[TASK DESCRIPTION] Gather all lines from the material that contain the word "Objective".

[RECORD SET]
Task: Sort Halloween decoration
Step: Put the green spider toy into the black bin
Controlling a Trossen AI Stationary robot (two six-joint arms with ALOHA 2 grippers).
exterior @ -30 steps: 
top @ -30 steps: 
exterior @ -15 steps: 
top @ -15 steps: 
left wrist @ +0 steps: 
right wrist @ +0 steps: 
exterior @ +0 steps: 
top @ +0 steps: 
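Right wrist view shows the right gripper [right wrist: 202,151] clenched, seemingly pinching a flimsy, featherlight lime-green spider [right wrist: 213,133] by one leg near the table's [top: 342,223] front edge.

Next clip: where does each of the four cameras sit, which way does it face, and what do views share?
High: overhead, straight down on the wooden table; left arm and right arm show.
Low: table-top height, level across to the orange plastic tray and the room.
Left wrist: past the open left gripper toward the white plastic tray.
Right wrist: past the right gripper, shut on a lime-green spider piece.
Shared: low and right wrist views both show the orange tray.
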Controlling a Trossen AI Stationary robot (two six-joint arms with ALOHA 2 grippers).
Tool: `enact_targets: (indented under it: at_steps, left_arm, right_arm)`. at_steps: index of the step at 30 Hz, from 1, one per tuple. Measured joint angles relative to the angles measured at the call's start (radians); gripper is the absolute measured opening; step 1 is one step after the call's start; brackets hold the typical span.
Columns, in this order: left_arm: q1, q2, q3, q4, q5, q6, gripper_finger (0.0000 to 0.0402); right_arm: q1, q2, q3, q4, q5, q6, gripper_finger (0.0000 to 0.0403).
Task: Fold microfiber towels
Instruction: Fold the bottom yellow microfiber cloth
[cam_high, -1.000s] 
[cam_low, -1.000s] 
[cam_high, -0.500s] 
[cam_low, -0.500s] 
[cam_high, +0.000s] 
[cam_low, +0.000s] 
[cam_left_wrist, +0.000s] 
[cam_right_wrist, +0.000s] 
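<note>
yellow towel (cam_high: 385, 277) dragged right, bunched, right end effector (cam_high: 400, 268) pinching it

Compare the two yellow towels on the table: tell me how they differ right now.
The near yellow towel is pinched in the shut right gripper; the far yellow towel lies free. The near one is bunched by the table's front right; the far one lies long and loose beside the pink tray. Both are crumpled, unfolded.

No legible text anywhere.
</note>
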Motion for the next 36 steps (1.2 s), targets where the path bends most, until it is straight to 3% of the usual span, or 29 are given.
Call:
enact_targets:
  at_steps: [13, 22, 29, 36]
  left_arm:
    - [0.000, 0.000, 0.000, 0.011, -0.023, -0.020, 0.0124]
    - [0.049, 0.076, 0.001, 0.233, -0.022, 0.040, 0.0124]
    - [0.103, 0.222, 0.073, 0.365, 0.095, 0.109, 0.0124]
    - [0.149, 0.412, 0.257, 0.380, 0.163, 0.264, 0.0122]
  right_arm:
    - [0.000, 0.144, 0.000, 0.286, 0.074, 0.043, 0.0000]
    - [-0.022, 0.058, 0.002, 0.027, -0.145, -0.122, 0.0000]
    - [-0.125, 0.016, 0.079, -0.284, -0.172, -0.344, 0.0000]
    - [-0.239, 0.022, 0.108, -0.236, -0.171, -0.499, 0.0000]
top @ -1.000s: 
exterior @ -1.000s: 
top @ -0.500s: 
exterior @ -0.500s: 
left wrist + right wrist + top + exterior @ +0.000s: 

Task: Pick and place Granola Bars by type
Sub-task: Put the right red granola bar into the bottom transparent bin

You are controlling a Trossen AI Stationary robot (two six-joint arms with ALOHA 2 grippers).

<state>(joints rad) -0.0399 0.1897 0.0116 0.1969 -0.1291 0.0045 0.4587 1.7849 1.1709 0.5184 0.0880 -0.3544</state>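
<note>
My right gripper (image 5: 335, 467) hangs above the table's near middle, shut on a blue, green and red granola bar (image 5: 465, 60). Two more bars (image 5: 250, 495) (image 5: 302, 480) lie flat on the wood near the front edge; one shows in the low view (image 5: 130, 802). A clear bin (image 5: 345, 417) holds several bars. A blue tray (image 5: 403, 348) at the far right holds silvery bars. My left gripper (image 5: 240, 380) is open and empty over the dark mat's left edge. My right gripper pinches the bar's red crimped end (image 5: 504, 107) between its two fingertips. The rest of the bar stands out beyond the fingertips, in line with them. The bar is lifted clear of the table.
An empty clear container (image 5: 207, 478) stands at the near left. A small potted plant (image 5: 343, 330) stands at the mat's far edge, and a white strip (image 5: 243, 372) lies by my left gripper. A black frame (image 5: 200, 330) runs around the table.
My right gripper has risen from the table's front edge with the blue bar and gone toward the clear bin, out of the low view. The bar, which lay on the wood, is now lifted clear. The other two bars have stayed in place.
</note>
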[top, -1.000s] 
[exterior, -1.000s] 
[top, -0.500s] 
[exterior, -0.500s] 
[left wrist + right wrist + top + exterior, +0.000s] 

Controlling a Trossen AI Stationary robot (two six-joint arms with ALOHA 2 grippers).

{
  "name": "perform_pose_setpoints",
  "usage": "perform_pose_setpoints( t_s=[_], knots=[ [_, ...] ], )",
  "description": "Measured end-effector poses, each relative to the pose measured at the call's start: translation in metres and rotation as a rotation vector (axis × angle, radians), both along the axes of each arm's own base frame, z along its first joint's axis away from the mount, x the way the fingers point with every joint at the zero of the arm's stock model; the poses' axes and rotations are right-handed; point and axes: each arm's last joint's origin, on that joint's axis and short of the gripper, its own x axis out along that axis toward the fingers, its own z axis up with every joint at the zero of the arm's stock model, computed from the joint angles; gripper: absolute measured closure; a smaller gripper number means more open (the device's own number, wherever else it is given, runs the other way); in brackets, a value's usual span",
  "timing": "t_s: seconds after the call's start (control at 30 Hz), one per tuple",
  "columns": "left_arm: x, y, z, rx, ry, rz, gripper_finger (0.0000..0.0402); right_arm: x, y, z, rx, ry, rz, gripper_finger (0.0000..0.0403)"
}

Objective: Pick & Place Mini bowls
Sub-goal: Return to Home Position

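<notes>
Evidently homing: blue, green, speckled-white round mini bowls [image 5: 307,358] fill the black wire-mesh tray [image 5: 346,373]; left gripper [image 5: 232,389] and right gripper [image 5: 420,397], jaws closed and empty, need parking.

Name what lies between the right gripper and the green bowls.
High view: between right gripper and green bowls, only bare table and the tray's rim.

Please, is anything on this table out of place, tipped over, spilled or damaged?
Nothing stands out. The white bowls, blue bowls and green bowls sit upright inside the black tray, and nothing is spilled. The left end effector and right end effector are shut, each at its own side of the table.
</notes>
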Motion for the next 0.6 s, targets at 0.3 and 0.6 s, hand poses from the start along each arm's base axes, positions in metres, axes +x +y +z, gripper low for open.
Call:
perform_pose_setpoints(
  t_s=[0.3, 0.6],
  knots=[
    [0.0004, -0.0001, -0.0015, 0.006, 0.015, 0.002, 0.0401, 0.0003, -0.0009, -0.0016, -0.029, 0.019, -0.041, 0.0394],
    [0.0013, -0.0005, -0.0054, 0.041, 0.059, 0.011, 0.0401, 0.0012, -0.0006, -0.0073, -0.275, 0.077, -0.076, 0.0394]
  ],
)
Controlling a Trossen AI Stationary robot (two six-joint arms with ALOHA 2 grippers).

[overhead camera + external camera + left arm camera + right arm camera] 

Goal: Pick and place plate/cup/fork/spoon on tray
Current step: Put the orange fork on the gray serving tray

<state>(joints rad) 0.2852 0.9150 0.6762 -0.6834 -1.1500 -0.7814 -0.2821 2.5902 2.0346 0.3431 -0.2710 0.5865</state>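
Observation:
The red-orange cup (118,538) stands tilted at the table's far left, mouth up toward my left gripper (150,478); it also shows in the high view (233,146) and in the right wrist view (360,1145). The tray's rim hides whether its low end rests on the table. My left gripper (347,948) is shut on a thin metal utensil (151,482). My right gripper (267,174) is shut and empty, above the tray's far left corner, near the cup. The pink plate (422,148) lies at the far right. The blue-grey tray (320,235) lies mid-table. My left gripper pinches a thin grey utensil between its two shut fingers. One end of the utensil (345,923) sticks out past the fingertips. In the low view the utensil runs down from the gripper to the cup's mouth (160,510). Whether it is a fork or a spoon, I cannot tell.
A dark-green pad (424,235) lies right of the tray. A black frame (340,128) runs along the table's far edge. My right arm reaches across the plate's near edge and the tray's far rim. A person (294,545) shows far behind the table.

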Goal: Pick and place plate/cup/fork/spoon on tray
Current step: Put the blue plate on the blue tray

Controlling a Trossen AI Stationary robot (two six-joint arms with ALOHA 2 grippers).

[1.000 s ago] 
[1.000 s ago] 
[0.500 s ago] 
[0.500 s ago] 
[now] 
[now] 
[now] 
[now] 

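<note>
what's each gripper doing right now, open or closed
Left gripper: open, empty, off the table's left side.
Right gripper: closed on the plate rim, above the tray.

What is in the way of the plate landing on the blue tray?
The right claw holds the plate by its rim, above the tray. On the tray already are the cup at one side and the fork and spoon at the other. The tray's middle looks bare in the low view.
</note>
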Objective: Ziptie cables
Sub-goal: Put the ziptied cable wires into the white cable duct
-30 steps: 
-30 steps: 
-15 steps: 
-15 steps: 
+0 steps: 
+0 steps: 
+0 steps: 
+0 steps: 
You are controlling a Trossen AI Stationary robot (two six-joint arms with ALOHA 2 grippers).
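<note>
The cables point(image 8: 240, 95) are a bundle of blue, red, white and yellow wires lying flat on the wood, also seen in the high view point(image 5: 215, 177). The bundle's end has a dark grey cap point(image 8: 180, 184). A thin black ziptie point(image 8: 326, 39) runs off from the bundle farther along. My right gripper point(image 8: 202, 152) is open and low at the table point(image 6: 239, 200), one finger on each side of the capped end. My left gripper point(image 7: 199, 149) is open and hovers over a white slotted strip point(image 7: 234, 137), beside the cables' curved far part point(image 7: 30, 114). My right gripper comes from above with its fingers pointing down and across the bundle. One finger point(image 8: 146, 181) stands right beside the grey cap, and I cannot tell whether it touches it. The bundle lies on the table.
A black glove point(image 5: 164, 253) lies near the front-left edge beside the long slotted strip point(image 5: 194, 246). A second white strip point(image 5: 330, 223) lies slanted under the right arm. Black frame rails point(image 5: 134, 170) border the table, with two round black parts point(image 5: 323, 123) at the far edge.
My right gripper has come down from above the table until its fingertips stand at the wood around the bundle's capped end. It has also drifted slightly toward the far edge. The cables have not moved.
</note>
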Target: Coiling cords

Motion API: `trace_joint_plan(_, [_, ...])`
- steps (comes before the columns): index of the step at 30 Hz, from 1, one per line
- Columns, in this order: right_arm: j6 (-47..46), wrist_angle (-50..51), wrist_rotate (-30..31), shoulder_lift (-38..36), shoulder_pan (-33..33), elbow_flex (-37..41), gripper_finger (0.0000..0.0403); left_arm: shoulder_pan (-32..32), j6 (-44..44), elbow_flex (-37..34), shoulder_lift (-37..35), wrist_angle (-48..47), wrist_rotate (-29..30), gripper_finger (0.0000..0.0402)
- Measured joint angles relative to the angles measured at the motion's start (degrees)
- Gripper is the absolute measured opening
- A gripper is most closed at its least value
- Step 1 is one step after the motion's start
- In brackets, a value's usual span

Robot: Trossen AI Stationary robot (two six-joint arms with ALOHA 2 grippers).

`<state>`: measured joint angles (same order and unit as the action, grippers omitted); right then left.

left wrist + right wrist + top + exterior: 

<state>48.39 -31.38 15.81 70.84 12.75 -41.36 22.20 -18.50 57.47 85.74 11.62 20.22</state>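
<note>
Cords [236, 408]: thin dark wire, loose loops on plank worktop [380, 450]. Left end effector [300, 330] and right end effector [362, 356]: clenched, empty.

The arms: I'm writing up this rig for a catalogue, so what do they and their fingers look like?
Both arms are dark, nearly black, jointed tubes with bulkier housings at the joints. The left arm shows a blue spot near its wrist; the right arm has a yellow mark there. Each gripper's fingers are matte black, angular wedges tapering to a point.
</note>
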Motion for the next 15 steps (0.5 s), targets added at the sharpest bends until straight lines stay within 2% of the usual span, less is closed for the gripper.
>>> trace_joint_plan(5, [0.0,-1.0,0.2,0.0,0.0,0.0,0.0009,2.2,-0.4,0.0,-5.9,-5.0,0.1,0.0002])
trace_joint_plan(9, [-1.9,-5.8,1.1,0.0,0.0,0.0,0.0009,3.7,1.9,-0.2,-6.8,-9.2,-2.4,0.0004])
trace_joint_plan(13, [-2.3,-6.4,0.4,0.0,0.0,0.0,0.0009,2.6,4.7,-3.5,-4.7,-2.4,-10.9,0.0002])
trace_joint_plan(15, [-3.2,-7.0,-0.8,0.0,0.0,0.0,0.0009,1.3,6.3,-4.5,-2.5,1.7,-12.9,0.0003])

[EXERCISE ANSWER]
Objective: Pick & Place Mini bowls
Objective: Ziptie cables

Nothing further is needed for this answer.